ASSIGNMENT:
In the entries below, every line that contains "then" must be located and copied.

BEGIN MATERIAL FOR THE TASK

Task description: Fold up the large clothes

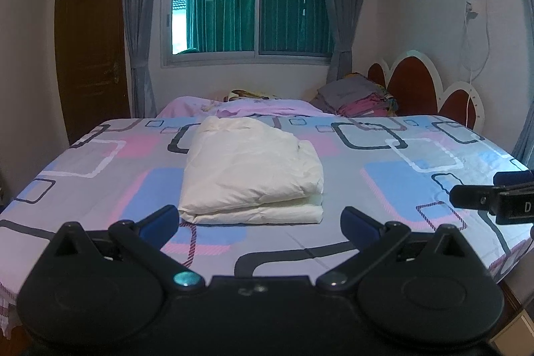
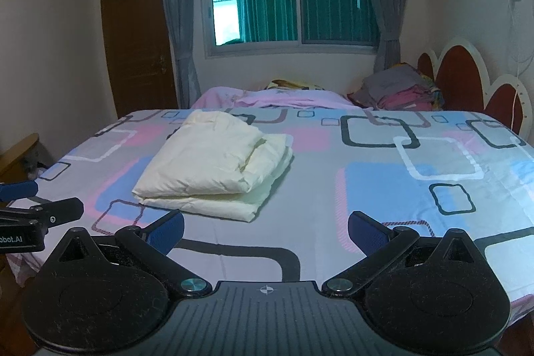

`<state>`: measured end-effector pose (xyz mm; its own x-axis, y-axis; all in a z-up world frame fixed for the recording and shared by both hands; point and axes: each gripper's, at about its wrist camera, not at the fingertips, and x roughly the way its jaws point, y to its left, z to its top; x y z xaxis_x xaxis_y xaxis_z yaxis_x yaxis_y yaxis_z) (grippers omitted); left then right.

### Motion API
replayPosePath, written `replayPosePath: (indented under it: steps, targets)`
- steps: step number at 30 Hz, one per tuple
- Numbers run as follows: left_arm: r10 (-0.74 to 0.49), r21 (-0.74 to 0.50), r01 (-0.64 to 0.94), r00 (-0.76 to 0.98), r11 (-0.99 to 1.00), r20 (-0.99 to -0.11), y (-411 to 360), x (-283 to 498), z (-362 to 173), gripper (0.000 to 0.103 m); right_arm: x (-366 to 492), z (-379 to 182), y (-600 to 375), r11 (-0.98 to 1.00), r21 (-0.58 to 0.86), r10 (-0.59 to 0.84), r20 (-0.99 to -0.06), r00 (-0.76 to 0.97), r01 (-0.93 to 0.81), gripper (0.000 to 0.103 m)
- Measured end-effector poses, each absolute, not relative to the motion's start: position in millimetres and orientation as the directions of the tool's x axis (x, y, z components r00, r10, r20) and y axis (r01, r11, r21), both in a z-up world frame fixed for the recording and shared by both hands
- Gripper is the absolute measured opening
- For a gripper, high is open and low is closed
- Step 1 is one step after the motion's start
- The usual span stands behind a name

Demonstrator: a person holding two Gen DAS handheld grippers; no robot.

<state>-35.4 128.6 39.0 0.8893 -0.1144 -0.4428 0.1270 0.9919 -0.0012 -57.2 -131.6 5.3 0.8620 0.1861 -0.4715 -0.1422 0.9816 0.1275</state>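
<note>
A cream padded garment lies folded into a thick rectangle on the patterned bed sheet; it also shows in the right wrist view. My left gripper is open and empty, held just in front of the garment's near edge. My right gripper is open and empty, in front of and to the right of the garment. Each gripper shows at the edge of the other's view: the right gripper at the right, the left gripper at the left.
The bed fills the foreground. A pile of grey and pink clothes sits at the far right by the red headboard. A pink blanket lies along the far side. A window, curtains and a brown door stand behind.
</note>
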Motion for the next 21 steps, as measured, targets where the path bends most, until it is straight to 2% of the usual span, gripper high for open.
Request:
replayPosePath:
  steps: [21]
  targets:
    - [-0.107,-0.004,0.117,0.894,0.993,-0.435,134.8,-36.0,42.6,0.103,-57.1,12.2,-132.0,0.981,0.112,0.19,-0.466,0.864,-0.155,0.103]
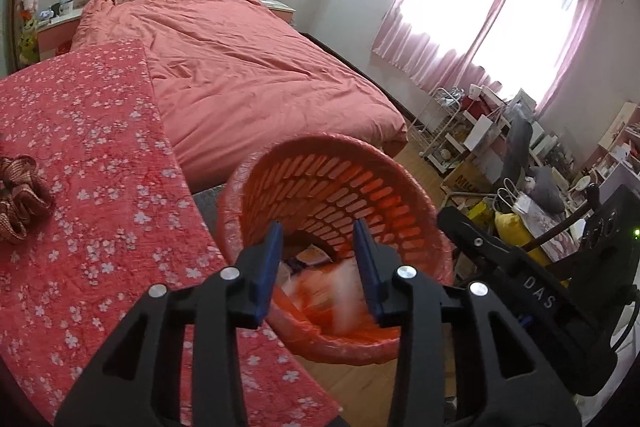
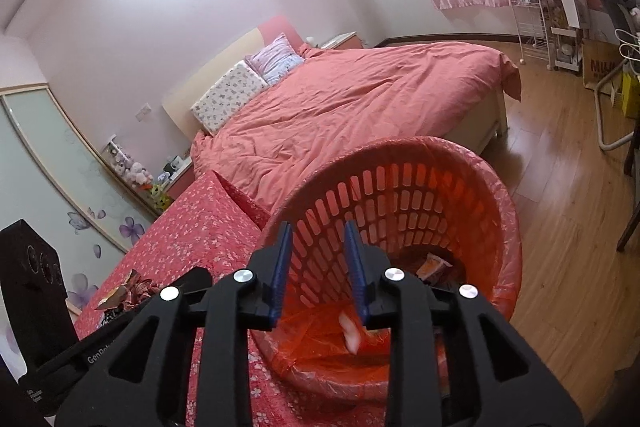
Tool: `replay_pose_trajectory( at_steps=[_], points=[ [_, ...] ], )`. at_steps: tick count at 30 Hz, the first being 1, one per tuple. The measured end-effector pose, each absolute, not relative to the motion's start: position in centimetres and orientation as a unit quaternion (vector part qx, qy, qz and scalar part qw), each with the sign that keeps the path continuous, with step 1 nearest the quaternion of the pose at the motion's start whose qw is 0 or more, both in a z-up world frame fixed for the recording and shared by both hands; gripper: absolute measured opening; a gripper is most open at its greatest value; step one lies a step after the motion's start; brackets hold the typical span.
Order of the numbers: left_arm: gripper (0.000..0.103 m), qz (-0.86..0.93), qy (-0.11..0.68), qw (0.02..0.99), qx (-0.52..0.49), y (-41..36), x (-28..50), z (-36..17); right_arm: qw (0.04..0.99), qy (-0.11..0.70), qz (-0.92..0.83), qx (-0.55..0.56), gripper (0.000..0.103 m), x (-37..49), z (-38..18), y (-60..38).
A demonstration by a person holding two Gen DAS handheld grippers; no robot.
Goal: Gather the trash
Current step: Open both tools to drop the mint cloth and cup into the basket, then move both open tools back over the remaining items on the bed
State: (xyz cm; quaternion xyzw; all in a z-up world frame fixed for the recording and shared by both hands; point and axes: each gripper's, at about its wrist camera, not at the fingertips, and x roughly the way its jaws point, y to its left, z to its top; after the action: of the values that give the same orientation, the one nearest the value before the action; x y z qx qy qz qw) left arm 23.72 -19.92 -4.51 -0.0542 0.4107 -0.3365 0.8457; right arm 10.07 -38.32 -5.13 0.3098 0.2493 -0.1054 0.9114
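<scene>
An orange-red slotted waste basket (image 1: 340, 187) (image 2: 400, 195) lined with a thin red bag stands on the floor against the table's edge. My left gripper (image 1: 318, 231) hangs over its mouth, blue pads apart and nothing pressed between them. Below it a blurred white-orange scrap (image 1: 340, 291) is inside the basket. My right gripper (image 2: 318, 227) is also over the basket and open, with a blurred white scrap (image 2: 350, 331) beneath it. A wrapper (image 2: 434, 265) lies at the basket's bottom. More wrappers (image 2: 120, 297) rest on the table.
The table's red floral cloth (image 1: 100, 187) (image 2: 192, 239) runs along the left, with a brown bunched ribbon (image 1: 20, 199) on it. Behind lies a bed (image 1: 248, 67) (image 2: 360, 99). Cluttered shelves and bags (image 1: 520, 155) stand right, on wooden floor (image 2: 560, 227).
</scene>
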Motion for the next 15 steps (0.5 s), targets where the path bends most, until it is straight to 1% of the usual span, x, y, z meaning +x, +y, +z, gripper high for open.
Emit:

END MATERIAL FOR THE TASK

RESPONSE AREA:
`<state>`: measured end-effector pose (xyz mm; its own x-axis, y-axis; all in a z-up world frame fixed for the recording and shared by both hands; point and axes: each gripper's, at about its wrist camera, not at the fingertips, and x roughly the way its jaws point, y to its left, z to its top; x y z xaxis_x xaxis_y xaxis_z yaxis_x yaxis_y yaxis_z) (grippers omitted); left then right.
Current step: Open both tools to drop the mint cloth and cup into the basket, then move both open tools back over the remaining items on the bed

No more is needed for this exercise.